#### Stored items from a collection:

--- START ---

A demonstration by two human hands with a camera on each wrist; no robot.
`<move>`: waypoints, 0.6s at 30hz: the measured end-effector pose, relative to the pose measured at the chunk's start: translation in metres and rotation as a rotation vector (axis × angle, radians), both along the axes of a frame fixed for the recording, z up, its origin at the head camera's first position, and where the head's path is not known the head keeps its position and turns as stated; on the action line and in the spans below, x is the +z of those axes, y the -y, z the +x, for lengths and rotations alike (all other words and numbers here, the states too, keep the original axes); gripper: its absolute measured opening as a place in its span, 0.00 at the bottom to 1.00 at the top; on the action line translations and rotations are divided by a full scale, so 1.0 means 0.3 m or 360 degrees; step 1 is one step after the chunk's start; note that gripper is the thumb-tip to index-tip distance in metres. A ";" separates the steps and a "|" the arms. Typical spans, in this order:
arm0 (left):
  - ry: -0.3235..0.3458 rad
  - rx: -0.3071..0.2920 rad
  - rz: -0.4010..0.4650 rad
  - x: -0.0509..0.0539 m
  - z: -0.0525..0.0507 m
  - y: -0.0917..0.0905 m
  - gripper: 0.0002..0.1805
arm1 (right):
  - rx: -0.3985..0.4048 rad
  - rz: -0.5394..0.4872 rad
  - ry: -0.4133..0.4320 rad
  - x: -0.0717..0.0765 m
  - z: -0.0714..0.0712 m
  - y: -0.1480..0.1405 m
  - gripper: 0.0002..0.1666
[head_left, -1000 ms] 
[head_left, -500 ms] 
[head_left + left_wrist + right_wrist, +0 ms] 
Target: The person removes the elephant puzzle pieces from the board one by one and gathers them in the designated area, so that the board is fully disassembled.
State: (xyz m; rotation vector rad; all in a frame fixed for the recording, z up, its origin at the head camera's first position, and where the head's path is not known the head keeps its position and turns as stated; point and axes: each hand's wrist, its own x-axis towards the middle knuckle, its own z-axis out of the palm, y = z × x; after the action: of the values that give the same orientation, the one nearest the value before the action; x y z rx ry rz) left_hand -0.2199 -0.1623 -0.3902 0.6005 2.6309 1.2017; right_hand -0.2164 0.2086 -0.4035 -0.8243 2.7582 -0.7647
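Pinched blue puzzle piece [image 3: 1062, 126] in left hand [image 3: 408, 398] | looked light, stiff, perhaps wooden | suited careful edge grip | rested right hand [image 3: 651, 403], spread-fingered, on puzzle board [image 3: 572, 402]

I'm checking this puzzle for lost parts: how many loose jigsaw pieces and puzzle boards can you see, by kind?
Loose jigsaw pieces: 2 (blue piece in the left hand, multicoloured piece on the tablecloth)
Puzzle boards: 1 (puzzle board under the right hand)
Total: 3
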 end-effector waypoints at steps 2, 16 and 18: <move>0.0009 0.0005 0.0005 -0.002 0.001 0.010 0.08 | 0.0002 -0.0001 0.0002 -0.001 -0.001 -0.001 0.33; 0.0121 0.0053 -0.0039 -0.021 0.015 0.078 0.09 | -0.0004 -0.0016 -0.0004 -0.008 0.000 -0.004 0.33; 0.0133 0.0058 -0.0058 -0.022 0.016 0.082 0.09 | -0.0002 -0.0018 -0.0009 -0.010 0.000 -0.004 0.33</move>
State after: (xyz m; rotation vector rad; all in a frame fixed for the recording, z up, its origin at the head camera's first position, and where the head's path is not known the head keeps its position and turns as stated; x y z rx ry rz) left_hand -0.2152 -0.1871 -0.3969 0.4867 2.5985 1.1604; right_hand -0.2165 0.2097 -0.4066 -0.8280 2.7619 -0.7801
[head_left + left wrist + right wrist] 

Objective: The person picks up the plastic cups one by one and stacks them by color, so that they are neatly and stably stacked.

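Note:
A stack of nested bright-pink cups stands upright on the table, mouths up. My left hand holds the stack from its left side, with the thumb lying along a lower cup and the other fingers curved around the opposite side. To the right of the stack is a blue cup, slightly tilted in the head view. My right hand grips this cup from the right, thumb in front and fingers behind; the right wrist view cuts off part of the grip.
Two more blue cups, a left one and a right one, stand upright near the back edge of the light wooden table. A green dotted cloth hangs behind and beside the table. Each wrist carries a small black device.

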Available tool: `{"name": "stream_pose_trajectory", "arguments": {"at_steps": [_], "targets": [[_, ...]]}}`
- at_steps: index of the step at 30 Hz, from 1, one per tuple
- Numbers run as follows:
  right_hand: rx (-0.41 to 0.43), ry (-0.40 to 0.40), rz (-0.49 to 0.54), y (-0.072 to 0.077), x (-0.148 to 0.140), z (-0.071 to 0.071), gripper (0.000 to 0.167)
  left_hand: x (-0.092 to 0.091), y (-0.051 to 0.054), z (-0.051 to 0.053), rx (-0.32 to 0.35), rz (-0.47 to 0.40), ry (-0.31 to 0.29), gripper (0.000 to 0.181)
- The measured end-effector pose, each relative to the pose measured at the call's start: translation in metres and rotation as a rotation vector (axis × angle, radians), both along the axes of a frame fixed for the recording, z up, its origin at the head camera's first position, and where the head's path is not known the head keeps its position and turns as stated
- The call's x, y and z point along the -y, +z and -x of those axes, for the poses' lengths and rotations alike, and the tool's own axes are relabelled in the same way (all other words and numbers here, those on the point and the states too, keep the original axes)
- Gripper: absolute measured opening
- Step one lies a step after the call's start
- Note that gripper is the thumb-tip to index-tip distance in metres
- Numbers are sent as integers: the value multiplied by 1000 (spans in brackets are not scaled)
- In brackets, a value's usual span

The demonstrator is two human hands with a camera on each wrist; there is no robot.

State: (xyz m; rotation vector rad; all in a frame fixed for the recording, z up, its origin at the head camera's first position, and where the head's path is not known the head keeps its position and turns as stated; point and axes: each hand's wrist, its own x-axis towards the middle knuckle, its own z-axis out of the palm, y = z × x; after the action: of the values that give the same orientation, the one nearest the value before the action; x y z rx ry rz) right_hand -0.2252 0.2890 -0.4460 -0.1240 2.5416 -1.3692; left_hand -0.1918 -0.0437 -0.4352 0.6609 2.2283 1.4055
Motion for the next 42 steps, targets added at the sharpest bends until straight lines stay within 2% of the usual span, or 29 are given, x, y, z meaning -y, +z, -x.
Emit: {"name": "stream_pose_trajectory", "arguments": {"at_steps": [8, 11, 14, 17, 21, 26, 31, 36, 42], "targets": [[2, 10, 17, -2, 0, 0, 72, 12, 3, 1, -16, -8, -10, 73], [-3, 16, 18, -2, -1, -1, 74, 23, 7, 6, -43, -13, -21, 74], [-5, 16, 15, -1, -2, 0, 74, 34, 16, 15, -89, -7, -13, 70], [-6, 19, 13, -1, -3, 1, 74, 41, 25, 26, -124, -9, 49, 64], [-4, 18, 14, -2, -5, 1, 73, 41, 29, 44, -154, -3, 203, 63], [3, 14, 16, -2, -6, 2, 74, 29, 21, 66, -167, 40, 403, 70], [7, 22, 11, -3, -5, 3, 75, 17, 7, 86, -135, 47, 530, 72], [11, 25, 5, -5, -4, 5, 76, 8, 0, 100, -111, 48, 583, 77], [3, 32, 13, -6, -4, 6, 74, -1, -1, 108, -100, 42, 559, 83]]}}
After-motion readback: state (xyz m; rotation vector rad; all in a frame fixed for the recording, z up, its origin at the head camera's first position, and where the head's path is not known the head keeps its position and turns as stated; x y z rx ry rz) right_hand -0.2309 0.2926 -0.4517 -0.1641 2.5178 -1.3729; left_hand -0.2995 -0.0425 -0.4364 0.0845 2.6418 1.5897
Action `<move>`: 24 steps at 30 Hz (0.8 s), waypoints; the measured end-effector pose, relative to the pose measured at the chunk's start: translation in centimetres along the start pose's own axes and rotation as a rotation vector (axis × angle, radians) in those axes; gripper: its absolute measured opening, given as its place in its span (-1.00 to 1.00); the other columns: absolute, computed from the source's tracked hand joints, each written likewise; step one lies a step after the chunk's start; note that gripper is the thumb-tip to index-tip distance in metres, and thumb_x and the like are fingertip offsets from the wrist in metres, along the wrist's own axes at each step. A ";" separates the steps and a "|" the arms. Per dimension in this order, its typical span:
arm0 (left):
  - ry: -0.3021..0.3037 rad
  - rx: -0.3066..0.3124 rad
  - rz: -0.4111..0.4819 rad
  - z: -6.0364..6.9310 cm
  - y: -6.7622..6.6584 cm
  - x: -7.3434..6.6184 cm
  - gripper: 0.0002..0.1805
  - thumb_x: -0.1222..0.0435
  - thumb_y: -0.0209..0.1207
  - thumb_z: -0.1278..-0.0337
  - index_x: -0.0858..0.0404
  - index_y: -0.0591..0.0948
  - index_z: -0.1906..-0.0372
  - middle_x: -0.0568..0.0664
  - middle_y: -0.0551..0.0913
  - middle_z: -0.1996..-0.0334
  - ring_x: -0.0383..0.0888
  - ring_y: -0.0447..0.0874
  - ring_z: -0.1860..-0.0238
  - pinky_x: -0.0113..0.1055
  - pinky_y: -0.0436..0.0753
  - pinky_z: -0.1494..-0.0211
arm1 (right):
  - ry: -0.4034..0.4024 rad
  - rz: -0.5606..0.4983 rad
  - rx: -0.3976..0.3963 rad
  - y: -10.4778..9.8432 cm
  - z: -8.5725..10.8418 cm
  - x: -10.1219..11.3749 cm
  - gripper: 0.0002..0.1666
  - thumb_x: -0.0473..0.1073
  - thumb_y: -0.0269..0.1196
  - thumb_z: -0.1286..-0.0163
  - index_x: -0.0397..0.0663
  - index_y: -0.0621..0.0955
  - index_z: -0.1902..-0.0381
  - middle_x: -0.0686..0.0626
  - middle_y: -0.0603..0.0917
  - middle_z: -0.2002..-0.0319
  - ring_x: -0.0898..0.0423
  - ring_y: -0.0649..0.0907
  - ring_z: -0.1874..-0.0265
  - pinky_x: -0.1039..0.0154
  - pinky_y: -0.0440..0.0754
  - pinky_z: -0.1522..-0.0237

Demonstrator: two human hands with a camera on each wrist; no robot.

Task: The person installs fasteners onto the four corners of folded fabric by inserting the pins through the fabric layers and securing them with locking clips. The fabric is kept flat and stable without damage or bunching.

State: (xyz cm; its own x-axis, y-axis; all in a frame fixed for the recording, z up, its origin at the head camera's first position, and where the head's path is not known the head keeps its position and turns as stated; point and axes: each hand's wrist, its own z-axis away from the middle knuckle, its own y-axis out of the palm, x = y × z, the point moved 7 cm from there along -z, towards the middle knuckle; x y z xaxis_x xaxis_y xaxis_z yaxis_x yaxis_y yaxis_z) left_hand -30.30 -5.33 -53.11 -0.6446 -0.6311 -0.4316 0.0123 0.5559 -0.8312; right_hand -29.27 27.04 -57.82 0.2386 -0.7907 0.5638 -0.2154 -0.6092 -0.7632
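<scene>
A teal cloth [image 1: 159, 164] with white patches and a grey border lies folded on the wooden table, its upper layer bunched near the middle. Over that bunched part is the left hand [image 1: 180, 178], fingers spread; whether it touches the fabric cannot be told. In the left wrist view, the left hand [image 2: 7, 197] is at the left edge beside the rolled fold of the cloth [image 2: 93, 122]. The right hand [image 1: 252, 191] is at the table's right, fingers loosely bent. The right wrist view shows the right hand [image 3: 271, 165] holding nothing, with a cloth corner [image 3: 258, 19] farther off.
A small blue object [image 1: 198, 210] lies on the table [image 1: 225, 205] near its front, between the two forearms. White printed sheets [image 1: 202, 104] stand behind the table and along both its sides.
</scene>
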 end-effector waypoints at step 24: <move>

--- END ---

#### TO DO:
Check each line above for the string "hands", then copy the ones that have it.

#### WRITTEN REPLY:
A demonstration by two human hands with a camera on each wrist; no robot.
The demonstrator is two human hands with a camera on each wrist; there is no robot.
Demonstrator: two human hands with a camera on each wrist; no robot.

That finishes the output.